Facts about James Bulger

James “Whitey” Bulger died at 89 years old
Best known as: The Boston Irish gangster who was a fugitive, 1995-2011

     

James “Whitey” Bulger Biography

Name at birth: James Joseph Bulger, Jr.

Murderous mobster James “Whitey” Bulger was one of the most notorious American criminals of the 20th and then 21st century. He was on the F.B.I.’s 10 Most Wanted List from 1995 until his capture in 2011.

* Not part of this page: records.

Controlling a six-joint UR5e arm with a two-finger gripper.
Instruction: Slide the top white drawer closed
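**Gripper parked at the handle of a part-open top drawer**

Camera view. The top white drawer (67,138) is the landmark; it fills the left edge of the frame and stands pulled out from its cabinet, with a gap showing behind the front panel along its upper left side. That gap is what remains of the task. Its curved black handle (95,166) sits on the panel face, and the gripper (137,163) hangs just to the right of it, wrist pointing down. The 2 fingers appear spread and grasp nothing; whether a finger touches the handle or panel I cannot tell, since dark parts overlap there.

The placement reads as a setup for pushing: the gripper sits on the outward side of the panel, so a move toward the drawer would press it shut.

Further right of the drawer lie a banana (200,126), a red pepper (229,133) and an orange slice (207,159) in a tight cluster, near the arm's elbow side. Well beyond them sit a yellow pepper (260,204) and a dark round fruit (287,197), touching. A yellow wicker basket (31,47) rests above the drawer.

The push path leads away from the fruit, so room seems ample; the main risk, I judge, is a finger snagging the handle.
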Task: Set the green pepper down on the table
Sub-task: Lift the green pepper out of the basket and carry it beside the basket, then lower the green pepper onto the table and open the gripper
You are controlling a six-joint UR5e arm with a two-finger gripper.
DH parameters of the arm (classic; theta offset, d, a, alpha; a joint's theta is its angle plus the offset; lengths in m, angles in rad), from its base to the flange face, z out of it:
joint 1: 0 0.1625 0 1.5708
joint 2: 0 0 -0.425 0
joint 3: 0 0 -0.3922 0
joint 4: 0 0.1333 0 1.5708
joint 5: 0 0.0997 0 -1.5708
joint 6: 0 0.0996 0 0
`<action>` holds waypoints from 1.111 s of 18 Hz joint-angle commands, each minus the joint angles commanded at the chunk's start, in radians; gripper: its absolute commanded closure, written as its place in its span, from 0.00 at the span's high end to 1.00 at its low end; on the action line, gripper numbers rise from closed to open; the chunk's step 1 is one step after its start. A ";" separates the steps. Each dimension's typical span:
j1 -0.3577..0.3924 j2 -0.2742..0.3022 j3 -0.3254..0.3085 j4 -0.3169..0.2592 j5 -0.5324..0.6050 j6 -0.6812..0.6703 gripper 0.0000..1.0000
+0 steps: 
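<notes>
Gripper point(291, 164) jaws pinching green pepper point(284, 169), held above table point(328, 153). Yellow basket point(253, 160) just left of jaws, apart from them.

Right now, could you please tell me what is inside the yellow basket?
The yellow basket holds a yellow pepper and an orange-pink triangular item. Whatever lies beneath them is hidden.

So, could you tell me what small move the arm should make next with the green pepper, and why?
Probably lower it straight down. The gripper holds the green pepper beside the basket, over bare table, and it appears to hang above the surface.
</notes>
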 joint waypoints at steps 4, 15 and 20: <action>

Whitey Bulger, so called because of his nearly-white hair as a youth, was once head of a predominantly Irish gang from South Boston, an organized crime ring formerly known as the Winter Hill Gang. A troublemaker as a boy and as a U.S. serviceman, Whitey was discharged from the Air Force in 1952 and went home to Boston to live a life of crime.

He spent nine years in federal prison for bank robbery, from 1956 to 1965, including nearly four years (1959-63) in the notorious Alcatraz Prison. Then he returned to Boston to pick up where he left off. Whitey (sometimes called Jimmy) worked his way up to become boss and ran the gang during the 1970s and ’80s; for many of those years he was also an F.B.I. informant who made a living through illegal gambling, money laundering, extortion and murder.

The F.B.I. eventually issued a warrant for his arrest in 1995, but Bulger slipped through their fingers, supposedly because he was tipped off by his former F.B.I. contact, John Connolly. Whitey Bulger went on the run with his girlfriend, Catherine Greig, wanted for 19 murders, conspiracy to commit murder, extortion, drug distribution and racketeering. The reward offered for his capture — $2 million — was for a time second only to that on the head of Osama bin Laden.

Whitey Bulger was 81 years old when he was captured without incident on June 22, 2011 in Santa Monica, California, where he was living a quiet life with Greig in a modest apartment two blocks from the beach. Tried in Boston, Bulger was convicted on August 12, 2013 of racketeering, extortion, conspiracy and 11 of the 19 murders.

On November 14, 2013 he was sentenced to two consecutive life terms in prison, plus five years — effectively guaranteeing that he would spend the rest of his life in prison. That is, indeed, how it worked out: He was beaten to death by another inmate at the US Penitentiary Hazelton in West Virginia on October 30, 2018.

Extra credit

Martin Scorsese‘s 2006 film The Departed depicts the F.B.I.’s relationship with a Boston Irish crime gang led by “Frank Costello” (played by Jack Nicholson), a character loosely based on Jimmy “Whitey” Bulger… John Connolly retired from the F.B.I. in 1990.  He was convicted in 2002 of federal racketeering and obstruction of justice, and he’s due to be released from prison in 2011.  Connolly also faces a murder charge in the state of Florida (he was indicted in 2005), accused of complicity in the killing of a potential witness against Whitey Bulger. Connolly is unrelated to John Connally, the former governor of Texas… Whitey Bulger’s younger brother, William Bulger, was the longest serving president of the Massachusetts State Senate (1978-96), and then served as the president of that state’s university system from 1996 until 2003. He was pressured to resign because he testified to a congressional committee that he’d contacted his fugitive brother in 1995.